Dataset items >>
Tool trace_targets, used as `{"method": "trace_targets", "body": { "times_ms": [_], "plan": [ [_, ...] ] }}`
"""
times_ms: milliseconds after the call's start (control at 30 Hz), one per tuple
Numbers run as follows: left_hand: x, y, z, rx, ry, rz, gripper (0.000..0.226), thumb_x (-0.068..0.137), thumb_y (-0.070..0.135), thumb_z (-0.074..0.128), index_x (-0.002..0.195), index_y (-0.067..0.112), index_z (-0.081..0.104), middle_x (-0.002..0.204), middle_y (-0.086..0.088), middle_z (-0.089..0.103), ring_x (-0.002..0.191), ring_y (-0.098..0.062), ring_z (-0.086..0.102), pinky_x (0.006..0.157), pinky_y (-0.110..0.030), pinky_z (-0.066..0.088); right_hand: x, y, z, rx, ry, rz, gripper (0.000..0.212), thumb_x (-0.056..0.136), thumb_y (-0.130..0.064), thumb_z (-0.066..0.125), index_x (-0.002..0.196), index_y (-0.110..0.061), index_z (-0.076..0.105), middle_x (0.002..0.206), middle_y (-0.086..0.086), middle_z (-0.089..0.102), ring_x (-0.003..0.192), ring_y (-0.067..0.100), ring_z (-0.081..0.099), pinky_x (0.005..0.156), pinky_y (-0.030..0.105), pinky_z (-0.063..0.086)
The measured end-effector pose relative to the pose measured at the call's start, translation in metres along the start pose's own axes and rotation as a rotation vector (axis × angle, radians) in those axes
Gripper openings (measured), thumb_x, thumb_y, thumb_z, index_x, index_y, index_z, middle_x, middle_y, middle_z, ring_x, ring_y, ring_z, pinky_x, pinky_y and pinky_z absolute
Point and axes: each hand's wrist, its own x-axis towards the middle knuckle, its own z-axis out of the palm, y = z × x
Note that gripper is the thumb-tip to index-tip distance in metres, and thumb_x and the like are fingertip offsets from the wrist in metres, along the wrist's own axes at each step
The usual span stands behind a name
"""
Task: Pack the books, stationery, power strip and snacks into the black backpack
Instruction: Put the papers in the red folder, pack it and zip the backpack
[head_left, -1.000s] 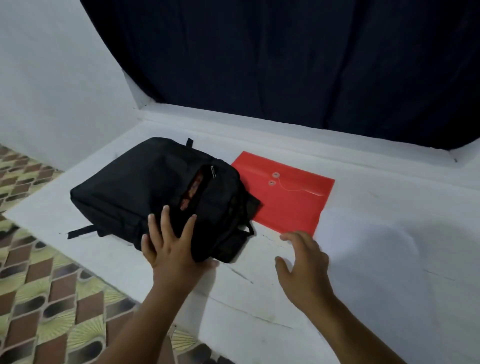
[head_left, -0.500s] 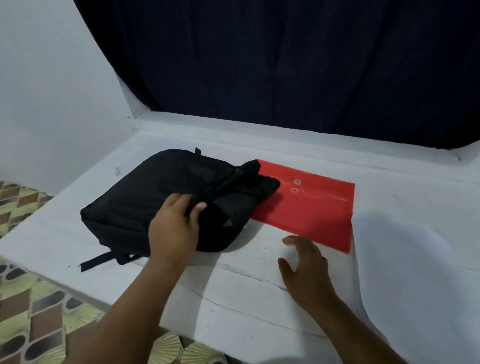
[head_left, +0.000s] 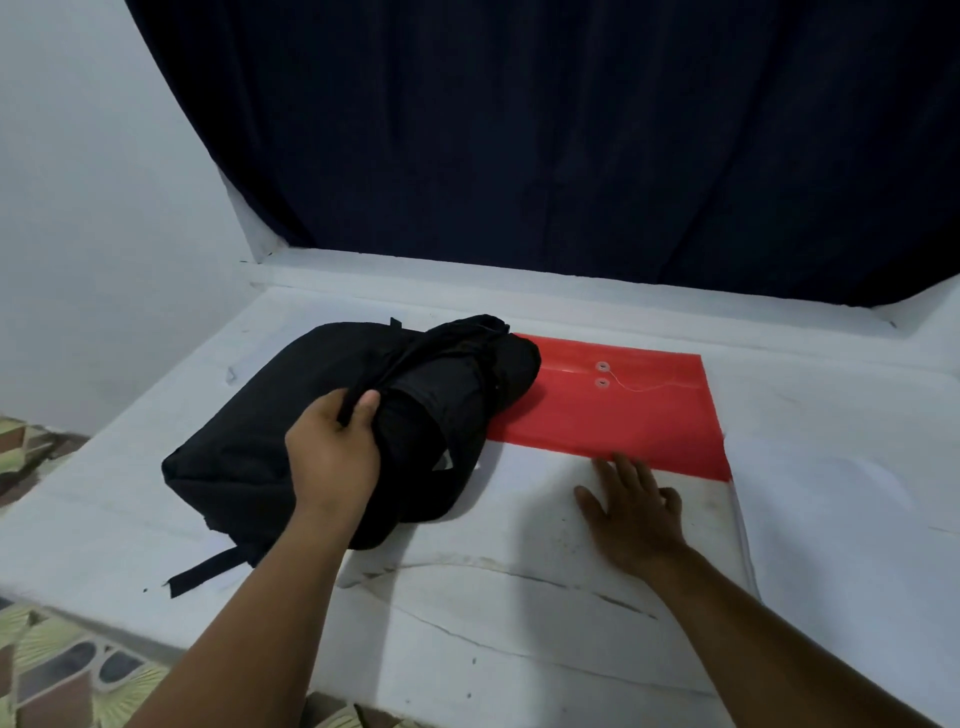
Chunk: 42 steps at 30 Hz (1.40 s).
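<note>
On the white ledge (head_left: 519, 597) we see our left hand (head_left: 332, 452) gripping a strap of the black fabric backpack (head_left: 249, 431), which overlaps a flat red plastic envelope (head_left: 623, 415); our right hand (head_left: 636, 512) rests flat, fingers spread, holding nothing.

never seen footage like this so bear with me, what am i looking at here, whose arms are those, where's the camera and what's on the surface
There is no machine: these are a person's two bare arms. The camera sits on their head, looking forward and down. A black backpack lies on a white ledge, partly over a red envelope folder with a string clasp. The left hand grips a black strap on the backpack. The right hand rests flat and open on the ledge, holding nothing, its fingertips at the folder's near edge. A dark curtain hangs behind.
</note>
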Motion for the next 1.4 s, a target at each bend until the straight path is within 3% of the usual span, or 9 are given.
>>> {"method": "trace_targets", "body": {
  "times_ms": [167,300,500,700,767,867,967,1167,1400],
  "plan": [
    [0.010,-0.007,-0.001,-0.024,-0.014,0.006,0.042,0.098,0.025,0.062,0.069,-0.002,0.049,0.065,-0.019,0.050,0.055,-0.010,0.038,0.057,-0.027,0.034,0.011,-0.026,0.000,-0.030,0.052,0.059,0.070,0.099,-0.063,0.015,0.158,-0.027,0.004,0.166,0.005,-0.004,0.152,0.031,-0.013,0.122,0.052,0.002],
    [0.013,-0.005,-0.001,-0.033,-0.016,-0.003,0.045,0.098,0.022,0.061,0.062,0.006,0.041,0.057,-0.002,0.040,0.050,-0.006,0.037,0.051,-0.015,0.032,0.000,-0.059,0.020,-0.025,-0.007,-0.299,0.064,0.102,-0.055,0.023,0.158,-0.030,0.004,0.166,-0.007,-0.005,0.151,0.017,-0.016,0.122,0.041,-0.004],
    [0.013,-0.005,0.000,-0.072,-0.016,0.012,0.048,0.098,0.019,0.062,0.058,0.016,0.036,0.054,0.005,0.034,0.049,-0.006,0.037,0.050,-0.014,0.033,-0.010,-0.056,0.022,-0.020,0.193,-0.333,0.070,0.087,-0.071,0.023,0.139,-0.032,0.051,0.135,-0.011,0.054,0.129,0.016,0.043,0.112,0.037,0.024],
    [0.014,-0.011,0.001,-0.060,-0.022,0.027,0.043,0.098,0.023,0.062,0.061,0.012,0.043,0.057,0.002,0.041,0.052,-0.007,0.039,0.053,-0.019,0.031,-0.026,-0.030,0.031,0.125,0.327,-0.289,0.073,0.070,-0.088,0.046,0.108,-0.032,0.073,0.110,-0.016,0.054,0.114,0.014,0.047,0.105,0.031,0.021],
    [0.013,-0.012,0.003,-0.060,-0.023,0.040,0.041,0.098,0.022,0.062,0.060,0.016,0.045,0.058,0.002,0.045,0.054,-0.007,0.042,0.053,-0.015,0.033,-0.036,-0.022,0.031,0.180,0.310,-0.288,0.077,0.062,-0.093,0.049,0.101,-0.031,0.073,0.130,-0.022,0.047,0.135,0.010,0.034,0.113,0.030,0.016],
    [0.009,-0.012,0.006,-0.034,-0.033,0.053,0.038,0.098,0.023,0.062,0.063,0.019,0.049,0.062,0.001,0.050,0.057,-0.005,0.047,0.055,-0.010,0.034,-0.052,-0.013,0.028,0.246,0.117,-0.293,0.097,0.050,-0.098,0.053,0.125,-0.036,0.056,0.149,-0.032,0.017,0.147,-0.002,0.003,0.124,0.032,0.006],
    [0.004,-0.014,0.009,0.025,-0.044,0.078,0.031,0.098,0.026,0.061,0.069,0.020,0.054,0.067,0.002,0.055,0.062,-0.007,0.051,0.057,-0.011,0.033,-0.064,-0.008,0.025,0.213,0.097,-0.311,0.116,0.046,-0.102,0.051,0.144,-0.041,0.036,0.148,-0.030,0.019,0.144,-0.003,0.009,0.123,0.032,0.007],
    [-0.010,-0.017,0.017,0.097,-0.035,0.107,0.022,0.097,0.029,0.062,0.082,0.013,0.063,0.074,0.000,0.060,0.070,-0.011,0.056,0.063,-0.018,0.037,-0.072,-0.002,0.034,0.193,0.239,-0.373,0.084,0.063,-0.096,0.049,0.123,-0.040,0.065,0.119,-0.024,0.050,0.116,0.003,0.042,0.099,0.026,0.022],
    [-0.035,-0.009,0.022,0.120,-0.016,0.123,0.017,0.095,0.031,0.066,0.094,0.015,0.069,0.083,0.003,0.064,0.079,-0.014,0.059,0.072,-0.025,0.041,-0.072,0.034,0.028,0.364,0.305,-0.460,0.042,0.075,-0.071,0.067,0.098,-0.037,0.075,0.101,-0.027,0.054,0.103,-0.001,0.050,0.085,0.034,0.049]
  ]
}}
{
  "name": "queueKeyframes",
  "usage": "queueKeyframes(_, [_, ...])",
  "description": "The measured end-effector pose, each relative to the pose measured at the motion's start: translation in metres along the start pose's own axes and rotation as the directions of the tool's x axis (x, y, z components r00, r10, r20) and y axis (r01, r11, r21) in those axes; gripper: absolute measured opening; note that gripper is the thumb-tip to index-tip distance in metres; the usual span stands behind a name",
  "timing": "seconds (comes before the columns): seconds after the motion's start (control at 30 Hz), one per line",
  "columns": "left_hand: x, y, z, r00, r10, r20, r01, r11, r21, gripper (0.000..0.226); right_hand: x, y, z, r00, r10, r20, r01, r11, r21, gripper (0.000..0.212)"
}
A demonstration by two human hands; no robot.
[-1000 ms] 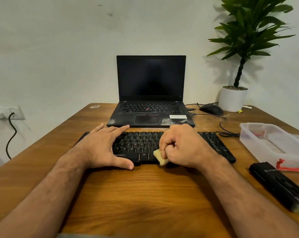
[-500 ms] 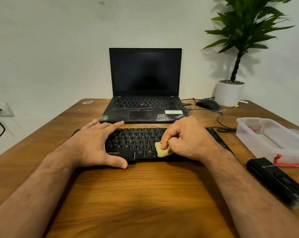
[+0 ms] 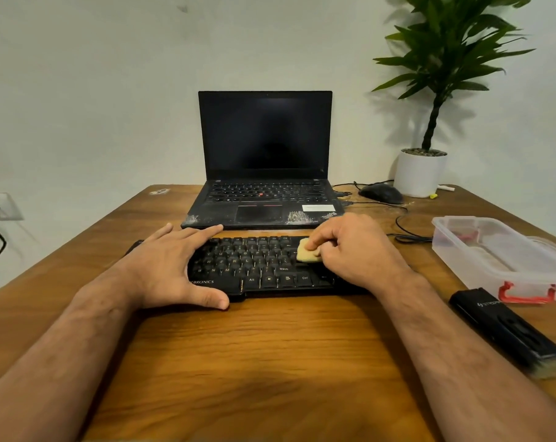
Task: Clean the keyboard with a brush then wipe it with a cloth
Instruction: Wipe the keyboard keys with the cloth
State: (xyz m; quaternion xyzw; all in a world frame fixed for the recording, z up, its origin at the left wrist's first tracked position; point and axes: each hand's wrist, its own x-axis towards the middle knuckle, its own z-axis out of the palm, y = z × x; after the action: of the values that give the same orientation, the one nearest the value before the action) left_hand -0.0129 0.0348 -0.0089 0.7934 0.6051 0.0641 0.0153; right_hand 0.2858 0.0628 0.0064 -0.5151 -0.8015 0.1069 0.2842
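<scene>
Black keyboard (image 3: 254,269) lies flat on wooden tabletop (image 3: 270,362), just in front of open laptop (image 3: 265,161). Left hand (image 3: 171,266) rests flat on keyboard's left end, fingers straight and spread, thumb at near edge, holding nothing. Right hand (image 3: 353,253) has fingers curled, its grip pinching small yellow cloth (image 3: 307,252) and pressing it on keys at right part. Black brush (image 3: 506,330) lies on tabletop at right, near clear plastic box (image 3: 509,256).
</scene>
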Motion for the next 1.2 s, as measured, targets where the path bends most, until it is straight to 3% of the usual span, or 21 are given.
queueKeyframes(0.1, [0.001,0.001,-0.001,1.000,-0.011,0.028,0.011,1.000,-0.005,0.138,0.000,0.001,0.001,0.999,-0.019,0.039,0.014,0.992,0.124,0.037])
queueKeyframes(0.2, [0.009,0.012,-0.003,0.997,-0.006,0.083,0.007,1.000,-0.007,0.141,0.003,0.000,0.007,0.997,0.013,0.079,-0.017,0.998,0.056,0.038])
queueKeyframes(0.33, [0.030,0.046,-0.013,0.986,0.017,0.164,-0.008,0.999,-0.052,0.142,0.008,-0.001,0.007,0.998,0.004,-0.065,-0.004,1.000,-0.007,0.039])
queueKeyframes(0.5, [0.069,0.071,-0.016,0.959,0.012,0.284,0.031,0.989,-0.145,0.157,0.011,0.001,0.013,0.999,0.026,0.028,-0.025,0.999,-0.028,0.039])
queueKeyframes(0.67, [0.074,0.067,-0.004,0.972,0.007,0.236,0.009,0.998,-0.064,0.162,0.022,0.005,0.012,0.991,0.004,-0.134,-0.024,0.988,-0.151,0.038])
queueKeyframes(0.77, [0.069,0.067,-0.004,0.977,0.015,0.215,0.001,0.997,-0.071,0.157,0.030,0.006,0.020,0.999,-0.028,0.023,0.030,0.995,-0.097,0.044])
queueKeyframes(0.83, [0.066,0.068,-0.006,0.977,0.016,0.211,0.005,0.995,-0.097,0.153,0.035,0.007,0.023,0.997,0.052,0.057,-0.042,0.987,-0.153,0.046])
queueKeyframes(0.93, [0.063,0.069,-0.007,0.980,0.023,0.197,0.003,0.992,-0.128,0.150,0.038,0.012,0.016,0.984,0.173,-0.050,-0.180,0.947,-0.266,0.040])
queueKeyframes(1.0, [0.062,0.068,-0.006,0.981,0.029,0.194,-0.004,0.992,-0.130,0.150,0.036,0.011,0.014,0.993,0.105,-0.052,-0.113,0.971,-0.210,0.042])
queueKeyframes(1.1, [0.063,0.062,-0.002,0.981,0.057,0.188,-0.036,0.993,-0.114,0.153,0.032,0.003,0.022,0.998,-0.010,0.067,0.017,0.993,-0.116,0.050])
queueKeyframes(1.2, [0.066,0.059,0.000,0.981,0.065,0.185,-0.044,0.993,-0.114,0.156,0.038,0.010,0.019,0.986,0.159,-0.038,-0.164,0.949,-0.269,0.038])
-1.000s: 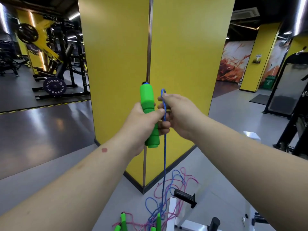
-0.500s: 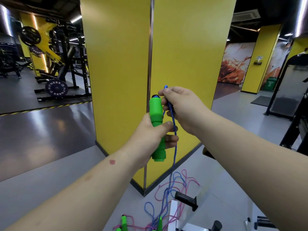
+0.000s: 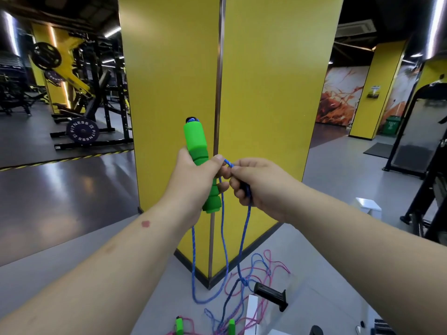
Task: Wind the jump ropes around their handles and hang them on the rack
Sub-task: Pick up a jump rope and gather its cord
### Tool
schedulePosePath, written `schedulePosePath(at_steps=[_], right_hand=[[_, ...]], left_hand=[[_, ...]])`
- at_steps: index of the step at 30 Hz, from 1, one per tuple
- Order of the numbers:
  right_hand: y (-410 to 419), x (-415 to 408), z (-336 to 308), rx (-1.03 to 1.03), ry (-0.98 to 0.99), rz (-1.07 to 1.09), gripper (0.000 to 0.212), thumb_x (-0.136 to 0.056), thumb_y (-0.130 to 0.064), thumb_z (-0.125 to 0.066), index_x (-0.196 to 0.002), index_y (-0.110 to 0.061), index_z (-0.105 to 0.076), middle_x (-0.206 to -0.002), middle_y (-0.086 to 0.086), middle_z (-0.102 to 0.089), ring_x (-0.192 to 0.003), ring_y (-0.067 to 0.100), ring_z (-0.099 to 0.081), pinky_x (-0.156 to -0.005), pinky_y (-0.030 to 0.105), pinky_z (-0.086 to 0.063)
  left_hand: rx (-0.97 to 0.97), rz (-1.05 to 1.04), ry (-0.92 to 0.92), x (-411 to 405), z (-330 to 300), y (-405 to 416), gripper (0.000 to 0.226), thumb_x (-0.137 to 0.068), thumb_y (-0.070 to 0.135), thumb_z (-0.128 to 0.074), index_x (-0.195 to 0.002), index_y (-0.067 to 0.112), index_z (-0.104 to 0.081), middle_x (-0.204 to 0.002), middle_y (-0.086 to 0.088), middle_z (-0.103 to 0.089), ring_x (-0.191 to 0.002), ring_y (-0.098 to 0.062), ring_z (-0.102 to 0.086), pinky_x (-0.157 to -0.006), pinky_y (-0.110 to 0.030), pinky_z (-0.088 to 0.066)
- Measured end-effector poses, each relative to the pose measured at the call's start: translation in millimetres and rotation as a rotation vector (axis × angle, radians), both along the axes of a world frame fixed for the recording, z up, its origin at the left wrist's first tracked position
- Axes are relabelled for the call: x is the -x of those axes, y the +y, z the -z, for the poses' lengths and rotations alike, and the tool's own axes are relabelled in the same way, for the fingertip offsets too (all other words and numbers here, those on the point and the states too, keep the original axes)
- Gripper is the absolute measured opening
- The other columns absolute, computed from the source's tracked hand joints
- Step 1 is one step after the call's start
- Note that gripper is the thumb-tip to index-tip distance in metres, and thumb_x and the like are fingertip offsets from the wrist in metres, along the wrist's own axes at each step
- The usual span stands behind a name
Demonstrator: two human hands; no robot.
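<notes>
Green foam is filling the left hand (image 3: 193, 182), which is gripping the handle (image 3: 200, 163) of a jump rope at centre frame, fingers curled fully round its lower half. The handle's long axis is running near upright, leaning slightly toward the upper left, its capped end uppermost and its lower end showing just below the palm.

The right hand (image 3: 256, 184) is sitting immediately to the right of the handle, thumb and forefinger pinching the blue rope (image 3: 244, 233) at a point touching or nearly touching the left thumb. The remaining fingers are curled with cord passing through them.

From both hands the rope is hanging in long loops toward the lower centre of the frame, trailing into a tangle of blue and pink cord (image 3: 266, 269) on the floor beside the yellow pillar (image 3: 266, 93). Two further green handles (image 3: 179, 326) are lying at the bottom edge.

Judgement: winding is at an early stage; no completed turns are visible on the handle. The next wrap calls for the right hand, the nearer to the free cord, carrying it crosswise round the upright axis. No rack can be identified with certainty.
</notes>
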State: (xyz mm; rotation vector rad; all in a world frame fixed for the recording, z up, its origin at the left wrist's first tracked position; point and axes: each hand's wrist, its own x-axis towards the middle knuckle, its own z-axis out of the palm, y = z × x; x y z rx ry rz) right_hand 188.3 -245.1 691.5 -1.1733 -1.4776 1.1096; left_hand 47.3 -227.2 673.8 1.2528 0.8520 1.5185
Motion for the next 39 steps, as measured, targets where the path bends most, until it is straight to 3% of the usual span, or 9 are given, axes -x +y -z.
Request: schedulePosePath(at_steps=[8,12,16,20,24,27,31,36,39], right_hand=[[18,13,-33,-0.111,0.333,0.067,0.019,-0.106,-0.013,-0.043,-0.104,-0.008,-0.06,-0.069,0.003,-0.06,-0.057,0.014,-0.053,-0.057,0.026,-0.045],[20,10,-16,0.039,0.258,0.096,0.027,-0.105,-0.032,-0.047,-0.099,-0.009,-0.061,-0.076,0.007,-0.061,-0.066,0.02,-0.055,-0.067,0.032,-0.05],[-1,3,11,0.319,0.071,-0.182,0.037,-0.103,-0.04,-0.038,-0.093,-0.015,-0.063,-0.075,0.006,-0.063,-0.074,0.026,-0.063,-0.088,0.041,-0.047],[-9,1,12,0.138,0.047,-0.17,0.019,-0.103,-0.013,-0.046,-0.106,-0.005,-0.063,-0.068,0.005,-0.049,-0.06,0.021,-0.053,-0.07,0.036,-0.051],[1,6,-10,-0.088,0.203,-0.044,0.018,-0.104,-0.012,-0.048,-0.107,-0.002,-0.064,-0.071,0.005,-0.058,-0.061,0.017,-0.054,-0.066,0.032,-0.054],[15,1,-19,-0.163,0.151,0.088,0.017,-0.102,-0.016,-0.054,-0.105,-0.007,-0.068,-0.077,0.003,-0.066,-0.07,0.017,-0.059,-0.069,0.031,-0.054],[17,5,-6,-0.026,0.226,0.068,0.025,-0.101,-0.027,-0.056,-0.107,-0.005,-0.066,-0.075,0.003,-0.064,-0.06,0.016,-0.054,-0.056,0.029,-0.049],[-12,3,13,0.31,0.201,-0.199,0.039,-0.103,-0.042,-0.041,-0.102,-0.01,-0.064,-0.077,0.009,-0.063,-0.073,0.027,-0.063,-0.084,0.043,-0.053],[-17,2,4,0.157,0.145,-0.165,0.026,-0.105,-0.025,-0.045,-0.099,-0.008,-0.064,-0.067,0.003,-0.051,-0.057,0.017,-0.051,-0.063,0.032,-0.049]], left_hand=[[0.082,0.268,-0.061,-17,26,-21,0.026,-0.098,0.004,-0.063,-0.113,0.021,-0.051,-0.103,-0.016,-0.073,-0.089,-0.028,-0.073,-0.06,-0.03,-0.056],[0.043,0.146,-0.087,-12,17,-16,0.026,-0.095,-0.001,-0.064,-0.104,0.018,-0.05,-0.076,-0.004,-0.072,-0.064,-0.019,-0.069,-0.055,-0.029,-0.055],[-0.012,-0.043,0.01,8,0,3,0.025,-0.092,0.008,-0.069,-0.101,0.02,-0.049,-0.074,0.002,-0.076,-0.068,-0.025,-0.071,-0.06,-0.034,-0.056],[0.01,-0.111,0.055,20,-6,10,0.026,-0.094,0.011,-0.069,-0.109,0.017,-0.048,-0.098,-0.009,-0.076,-0.074,-0.019,-0.077,-0.055,-0.027,-0.055],[0.101,0.124,0.009,5,8,-8,0.016,-0.1,0.015,-0.062,-0.11,0.019,-0.05,-0.102,-0.007,-0.073,-0.077,-0.021,-0.076,-0.049,-0.026,-0.051],[0.111,0.276,-0.037,-5,15,-22,0.018,-0.099,0.011,-0.063,-0.111,0.019,-0.052,-0.099,-0.01,-0.074,-0.081,-0.024,-0.076,-0.05,-0.026,-0.051],[0.022,0.215,-0.031,-8,4,-21,0.024,-0.093,-0.001,-0.066,-0.105,0.015,-0.053,-0.086,-0.009,-0.071,-0.064,-0.017,-0.067,-0.055,-0.028,-0.055],[-0.046,-0.043,0.073,13,-19,-1,0.028,-0.09,0.008,-0.072,-0.102,0.017,-0.049,-0.087,-0.01,-0.073,-0.057,-0.016,-0.065,-0.057,-0.032,-0.055],[-0.027,-0.083,0.076,19,-20,3,0.025,-0.094,0.011,-0.069,-0.104,0.017,-0.048,-0.098,-0.013,-0.074,-0.07,-0.018,-0.072,-0.058,-0.031,-0.056]])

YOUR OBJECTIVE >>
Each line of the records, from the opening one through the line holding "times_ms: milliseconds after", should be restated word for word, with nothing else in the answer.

FINAL ANSWER >>
Tool trace_targets, used as `{"method": "trace_targets", "body": { "times_ms": [_], "plan": [ [_, ...] ] }}`
"""
times_ms: milliseconds after the call's start (control at 30 Hz), one per tuple

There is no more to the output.